**Your objective:** When you return the data, keep every line exactly as it is and leave out the pictures.

━━ Given material ━━

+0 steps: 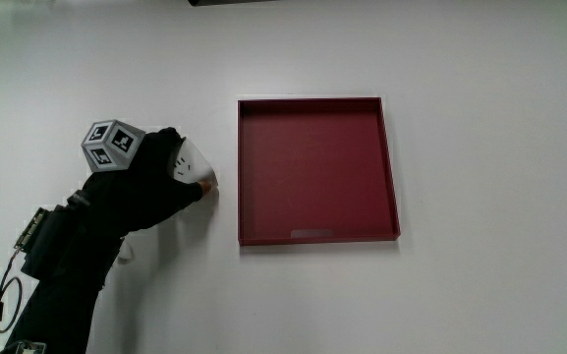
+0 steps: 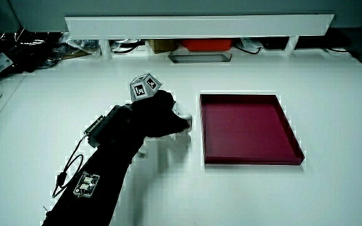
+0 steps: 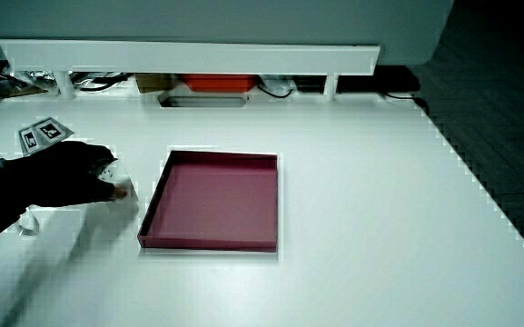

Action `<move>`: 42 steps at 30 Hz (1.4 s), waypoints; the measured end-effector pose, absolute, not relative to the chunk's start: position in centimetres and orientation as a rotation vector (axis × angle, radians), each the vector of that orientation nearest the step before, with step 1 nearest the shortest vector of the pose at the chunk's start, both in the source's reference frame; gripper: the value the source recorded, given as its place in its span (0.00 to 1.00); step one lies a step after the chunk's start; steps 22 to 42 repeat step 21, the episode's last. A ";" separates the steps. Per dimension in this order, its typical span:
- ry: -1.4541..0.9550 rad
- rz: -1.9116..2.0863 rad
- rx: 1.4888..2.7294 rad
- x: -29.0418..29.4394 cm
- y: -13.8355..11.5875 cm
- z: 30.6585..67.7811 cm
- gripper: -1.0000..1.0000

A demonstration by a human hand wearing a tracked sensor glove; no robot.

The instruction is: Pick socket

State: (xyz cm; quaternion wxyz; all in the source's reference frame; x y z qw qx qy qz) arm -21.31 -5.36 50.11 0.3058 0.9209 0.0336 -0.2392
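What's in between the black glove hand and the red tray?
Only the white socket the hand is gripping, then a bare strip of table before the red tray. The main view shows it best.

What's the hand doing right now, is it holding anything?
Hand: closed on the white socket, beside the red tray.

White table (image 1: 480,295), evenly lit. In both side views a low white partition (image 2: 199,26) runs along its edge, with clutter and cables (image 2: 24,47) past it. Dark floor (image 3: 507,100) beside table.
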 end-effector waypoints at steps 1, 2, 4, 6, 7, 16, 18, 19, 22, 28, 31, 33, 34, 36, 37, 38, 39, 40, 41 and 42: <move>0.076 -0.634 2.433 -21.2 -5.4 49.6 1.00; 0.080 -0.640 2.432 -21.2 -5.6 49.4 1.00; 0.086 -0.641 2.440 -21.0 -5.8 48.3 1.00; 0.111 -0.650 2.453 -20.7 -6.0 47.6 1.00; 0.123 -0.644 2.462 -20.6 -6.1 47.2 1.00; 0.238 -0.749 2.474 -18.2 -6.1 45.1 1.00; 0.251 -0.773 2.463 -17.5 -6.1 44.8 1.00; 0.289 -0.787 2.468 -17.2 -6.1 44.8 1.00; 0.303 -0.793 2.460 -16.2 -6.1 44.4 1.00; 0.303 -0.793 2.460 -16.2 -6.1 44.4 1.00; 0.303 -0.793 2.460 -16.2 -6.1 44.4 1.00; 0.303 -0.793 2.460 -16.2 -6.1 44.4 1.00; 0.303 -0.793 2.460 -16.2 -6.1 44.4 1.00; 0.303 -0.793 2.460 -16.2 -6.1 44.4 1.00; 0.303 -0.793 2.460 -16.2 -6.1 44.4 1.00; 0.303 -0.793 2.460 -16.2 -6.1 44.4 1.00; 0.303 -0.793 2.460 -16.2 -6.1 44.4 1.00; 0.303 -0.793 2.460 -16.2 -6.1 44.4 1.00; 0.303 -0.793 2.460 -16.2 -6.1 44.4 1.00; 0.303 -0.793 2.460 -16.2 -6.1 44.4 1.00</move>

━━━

**Task solution:**
+0 steps: 
+0 steps: 
+0 steps: 

Action `<move>`: 42 steps at 30 Hz (1.4 s), waypoints; the measured end-effector pose, absolute, not relative to the chunk's start: position in centimetres and orientation as a rotation vector (axis × angle, radians), each the vector of that orientation nearest the step before, with step 1 nearest the shortest vector of the pose at the chunk's start, both in the source's reference frame; gripper: the value the source recorded, given as its place in its span (0.00 to 1.00); step one lies a step after the chunk's start; steps 22 to 42 repeat step 21, the episode's last. A ";" separates the steps. Per dimension in this order, its typical span:
- ry: -1.4541..0.9550 rad
- rz: -1.9116..2.0863 rad
- rx: 1.4888..2.7294 rad
- x: -29.0418..29.4394 cm
- y: -13.8355..11.5875 cm
- z: 30.6585..67.7811 cm
- gripper: -1.0000..1.0000

A demonstration by a human hand wearing a tracked sensor glove; no robot.

The instruction is: Pick socket

State: (xyz cm; quaternion wxyz; all in the source's reference frame; x y z qw qx qy qz) arm -21.31 -5.36 50.11 0.3058 0.9209 0.0336 -0.2392
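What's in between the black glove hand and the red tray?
Only the white socket the hand is gripping, then a bare strip of table before the red tray. The main view shows it best.

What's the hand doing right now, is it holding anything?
Hand: closed on the white socket, beside the red tray.

White table (image 1: 480,295), evenly lit. In both side views a low white partition (image 2: 199,26) runs along its edge, with clutter and cables (image 2: 24,47) past it. Dark floor (image 3: 507,100) beside table.
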 end-effector waypoints at steps 1, 2, 4, 6, 7, 16, 18, 19, 22, 28, 31, 33, 34, 36, 37, 38, 39, 40, 41 and 42: <move>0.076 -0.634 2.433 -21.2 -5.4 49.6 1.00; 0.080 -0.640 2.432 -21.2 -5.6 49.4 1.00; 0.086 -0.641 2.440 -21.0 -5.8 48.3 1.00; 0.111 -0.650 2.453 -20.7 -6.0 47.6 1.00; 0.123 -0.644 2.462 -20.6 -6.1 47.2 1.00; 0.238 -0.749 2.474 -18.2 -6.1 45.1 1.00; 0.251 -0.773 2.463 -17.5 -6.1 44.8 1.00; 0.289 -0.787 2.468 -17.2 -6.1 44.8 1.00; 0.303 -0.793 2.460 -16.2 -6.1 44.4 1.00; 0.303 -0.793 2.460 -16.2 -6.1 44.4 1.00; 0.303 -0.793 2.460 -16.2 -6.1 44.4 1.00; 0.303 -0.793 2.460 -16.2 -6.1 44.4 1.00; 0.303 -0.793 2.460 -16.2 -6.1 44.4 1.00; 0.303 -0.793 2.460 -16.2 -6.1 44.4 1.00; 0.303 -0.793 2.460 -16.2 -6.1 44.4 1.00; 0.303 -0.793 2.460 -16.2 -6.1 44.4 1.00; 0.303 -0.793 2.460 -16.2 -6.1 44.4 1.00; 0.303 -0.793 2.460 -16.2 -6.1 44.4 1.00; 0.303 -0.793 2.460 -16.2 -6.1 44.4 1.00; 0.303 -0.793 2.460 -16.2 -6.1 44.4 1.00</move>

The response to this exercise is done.